Right now, some of you are probably remembering author Maureen Johnson’s Manifesto: I Am Not A Brand. I do get her point; I’m just as human as she is. But when I’m published, I will have a product to sell, and it will bear my name as author. Therefore, it only makes sense that I want as many people as possible to recognize my name when they see my book.

I’m not an extrovert, maybe you aren’t either, but as published authors we’ll be expected to sell our books. We’re told, “Get your name out there, and do it now!”  Great … how do we do that? What’s your Twitter name and Facebook identity?  If you’re GreenLady on Twitter, and you’re known as Liz Wilder on Facebook, you’re missing out on two opportunities to brand Elizabeth Cox-Wilder— the name you write under— on the minds of potential readers.

Take a look at your blog. How easy is it for your followers to learn your real name? Or do you plan to publish anonymously? I blog through WordPress so my url was lindacassidylewis.wordpress.com, then I registered my domain name, so now if you go to just lindacassidylewis.com you also end up here. I set my blog profile to display my full name here and on every other blog where I comment. And my name links back to this blog in the hope readers on those other blogs will click through to visit here. (Good reason you should all start commenting on my blog. 😉 )

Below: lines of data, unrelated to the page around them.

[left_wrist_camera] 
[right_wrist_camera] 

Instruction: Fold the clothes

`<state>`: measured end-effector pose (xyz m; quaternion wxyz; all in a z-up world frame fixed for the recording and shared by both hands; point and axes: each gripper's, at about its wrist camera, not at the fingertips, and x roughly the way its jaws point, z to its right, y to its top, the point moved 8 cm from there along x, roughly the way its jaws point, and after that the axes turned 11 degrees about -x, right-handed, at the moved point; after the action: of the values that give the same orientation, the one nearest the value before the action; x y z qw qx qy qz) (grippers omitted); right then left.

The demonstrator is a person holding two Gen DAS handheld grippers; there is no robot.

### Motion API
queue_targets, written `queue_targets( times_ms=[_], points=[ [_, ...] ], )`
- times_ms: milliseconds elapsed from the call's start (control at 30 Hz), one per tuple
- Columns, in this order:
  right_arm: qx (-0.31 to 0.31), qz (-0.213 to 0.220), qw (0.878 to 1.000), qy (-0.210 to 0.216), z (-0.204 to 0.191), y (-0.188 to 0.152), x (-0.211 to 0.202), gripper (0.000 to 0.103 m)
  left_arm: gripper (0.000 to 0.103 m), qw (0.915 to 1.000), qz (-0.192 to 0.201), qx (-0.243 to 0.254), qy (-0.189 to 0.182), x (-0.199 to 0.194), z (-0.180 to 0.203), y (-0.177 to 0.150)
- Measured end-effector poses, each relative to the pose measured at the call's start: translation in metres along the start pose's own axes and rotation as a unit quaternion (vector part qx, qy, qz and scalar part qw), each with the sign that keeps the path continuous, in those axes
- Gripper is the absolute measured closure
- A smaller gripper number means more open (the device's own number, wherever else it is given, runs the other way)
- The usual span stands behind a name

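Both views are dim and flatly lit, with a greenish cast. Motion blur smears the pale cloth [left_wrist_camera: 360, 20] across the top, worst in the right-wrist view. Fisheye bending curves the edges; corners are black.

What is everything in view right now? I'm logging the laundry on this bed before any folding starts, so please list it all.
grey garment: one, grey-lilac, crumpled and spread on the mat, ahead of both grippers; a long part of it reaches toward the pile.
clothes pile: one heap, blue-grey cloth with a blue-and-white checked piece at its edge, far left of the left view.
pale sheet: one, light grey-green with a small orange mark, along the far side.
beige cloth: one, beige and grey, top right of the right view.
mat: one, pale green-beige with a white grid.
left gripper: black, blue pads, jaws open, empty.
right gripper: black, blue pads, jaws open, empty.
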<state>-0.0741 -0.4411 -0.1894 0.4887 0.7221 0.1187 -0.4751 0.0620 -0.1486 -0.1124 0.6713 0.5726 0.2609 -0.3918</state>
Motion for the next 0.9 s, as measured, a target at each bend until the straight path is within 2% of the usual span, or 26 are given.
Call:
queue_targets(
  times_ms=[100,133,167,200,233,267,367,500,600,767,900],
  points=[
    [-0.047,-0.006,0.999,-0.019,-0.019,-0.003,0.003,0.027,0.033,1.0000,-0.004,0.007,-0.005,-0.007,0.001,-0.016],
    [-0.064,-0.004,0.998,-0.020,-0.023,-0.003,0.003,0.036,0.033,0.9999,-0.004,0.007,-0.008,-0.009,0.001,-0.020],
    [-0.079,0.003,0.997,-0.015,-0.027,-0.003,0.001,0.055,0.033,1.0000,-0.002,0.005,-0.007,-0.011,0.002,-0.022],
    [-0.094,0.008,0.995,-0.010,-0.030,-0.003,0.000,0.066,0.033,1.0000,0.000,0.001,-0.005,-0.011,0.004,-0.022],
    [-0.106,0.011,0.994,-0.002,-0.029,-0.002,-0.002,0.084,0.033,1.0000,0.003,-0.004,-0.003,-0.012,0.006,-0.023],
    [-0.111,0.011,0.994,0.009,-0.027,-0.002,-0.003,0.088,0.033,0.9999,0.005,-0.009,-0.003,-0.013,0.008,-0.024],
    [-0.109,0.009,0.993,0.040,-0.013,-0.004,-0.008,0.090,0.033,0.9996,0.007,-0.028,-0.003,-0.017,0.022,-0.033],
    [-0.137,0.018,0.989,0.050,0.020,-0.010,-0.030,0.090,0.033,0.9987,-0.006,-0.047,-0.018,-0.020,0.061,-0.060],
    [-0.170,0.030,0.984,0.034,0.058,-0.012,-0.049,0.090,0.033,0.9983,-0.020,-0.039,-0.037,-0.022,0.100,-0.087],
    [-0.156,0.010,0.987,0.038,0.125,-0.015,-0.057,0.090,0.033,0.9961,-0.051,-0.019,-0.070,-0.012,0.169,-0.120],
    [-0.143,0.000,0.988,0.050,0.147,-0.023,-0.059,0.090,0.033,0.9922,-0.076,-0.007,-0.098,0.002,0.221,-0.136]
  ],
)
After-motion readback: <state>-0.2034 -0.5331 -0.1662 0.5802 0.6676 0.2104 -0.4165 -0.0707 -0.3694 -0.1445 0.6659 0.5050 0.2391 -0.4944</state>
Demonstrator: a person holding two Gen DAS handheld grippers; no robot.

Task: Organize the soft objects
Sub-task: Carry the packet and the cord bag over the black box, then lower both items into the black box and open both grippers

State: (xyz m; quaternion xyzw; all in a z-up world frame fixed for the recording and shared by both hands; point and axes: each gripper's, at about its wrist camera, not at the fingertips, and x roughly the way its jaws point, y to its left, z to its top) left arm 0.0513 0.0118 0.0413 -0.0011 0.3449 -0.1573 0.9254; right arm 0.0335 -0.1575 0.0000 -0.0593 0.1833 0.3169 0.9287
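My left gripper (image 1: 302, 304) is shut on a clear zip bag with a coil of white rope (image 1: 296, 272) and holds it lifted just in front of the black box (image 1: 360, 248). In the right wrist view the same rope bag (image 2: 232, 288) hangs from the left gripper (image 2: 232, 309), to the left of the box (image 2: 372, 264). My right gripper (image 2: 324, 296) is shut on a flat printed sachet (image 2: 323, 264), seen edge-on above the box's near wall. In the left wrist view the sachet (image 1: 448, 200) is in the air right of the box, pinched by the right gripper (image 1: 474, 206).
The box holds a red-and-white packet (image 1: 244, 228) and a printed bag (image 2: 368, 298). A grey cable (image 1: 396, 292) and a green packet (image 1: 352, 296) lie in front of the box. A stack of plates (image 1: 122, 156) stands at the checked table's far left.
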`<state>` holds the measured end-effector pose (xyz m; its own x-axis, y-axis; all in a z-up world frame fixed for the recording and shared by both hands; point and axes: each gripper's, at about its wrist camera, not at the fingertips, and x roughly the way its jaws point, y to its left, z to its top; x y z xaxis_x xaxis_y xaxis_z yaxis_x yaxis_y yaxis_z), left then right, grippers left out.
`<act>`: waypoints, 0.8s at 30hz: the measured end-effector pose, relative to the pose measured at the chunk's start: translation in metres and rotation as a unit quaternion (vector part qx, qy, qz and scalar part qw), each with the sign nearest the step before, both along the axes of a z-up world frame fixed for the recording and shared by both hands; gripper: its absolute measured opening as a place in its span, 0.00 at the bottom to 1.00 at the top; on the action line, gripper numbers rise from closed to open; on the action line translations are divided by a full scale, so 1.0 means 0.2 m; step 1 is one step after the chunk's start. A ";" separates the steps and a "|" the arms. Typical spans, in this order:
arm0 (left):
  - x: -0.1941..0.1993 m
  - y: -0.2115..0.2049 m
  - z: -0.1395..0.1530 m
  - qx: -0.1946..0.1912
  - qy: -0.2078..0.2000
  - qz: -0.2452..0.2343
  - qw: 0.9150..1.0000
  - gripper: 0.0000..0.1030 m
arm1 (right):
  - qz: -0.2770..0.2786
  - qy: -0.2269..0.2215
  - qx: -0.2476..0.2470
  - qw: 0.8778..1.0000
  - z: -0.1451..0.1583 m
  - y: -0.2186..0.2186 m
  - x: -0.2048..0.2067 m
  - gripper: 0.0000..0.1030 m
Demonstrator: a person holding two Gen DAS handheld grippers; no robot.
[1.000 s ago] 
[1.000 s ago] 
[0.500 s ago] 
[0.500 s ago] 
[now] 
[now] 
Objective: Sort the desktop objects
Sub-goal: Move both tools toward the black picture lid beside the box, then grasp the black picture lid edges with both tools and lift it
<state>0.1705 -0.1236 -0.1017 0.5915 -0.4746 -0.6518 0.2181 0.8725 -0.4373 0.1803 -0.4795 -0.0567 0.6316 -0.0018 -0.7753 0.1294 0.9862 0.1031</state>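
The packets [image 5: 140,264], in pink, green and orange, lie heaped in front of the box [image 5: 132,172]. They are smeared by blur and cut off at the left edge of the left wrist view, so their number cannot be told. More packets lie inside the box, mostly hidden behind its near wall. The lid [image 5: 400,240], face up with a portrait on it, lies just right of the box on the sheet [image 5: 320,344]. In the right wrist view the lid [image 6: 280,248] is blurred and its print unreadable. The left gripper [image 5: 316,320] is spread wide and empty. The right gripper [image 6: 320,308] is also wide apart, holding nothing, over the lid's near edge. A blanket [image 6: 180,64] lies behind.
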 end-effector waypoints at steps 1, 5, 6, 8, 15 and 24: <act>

You’ll find me as Linda Cassidy Lewis on Facebook (no fan page, yet), but that was too long for a Twitter username , so I tweet as @cassidylewis, which admittedly is not perfect because a couple followers have assumed Cassidy is my first name, but hey, if they ever take the time to look at my Twitter page, they’ll see my full name. The more opportunities you take to connect your name with your writing, the easier it will be for book buyers to remember you. Of course, you’ll want to mind your manners as make yourself known, or you’ll be remembered in the wrong way.

So, yeah, I guess you all know my name by now. 😀 Too bad I’m not already published. But I hope when I am, you’ll see my book and say, “Oh, I know her. She’s nice. I think I’ll buy her book.”

Now, it’s your turn. Tell me, how do you get your name out there?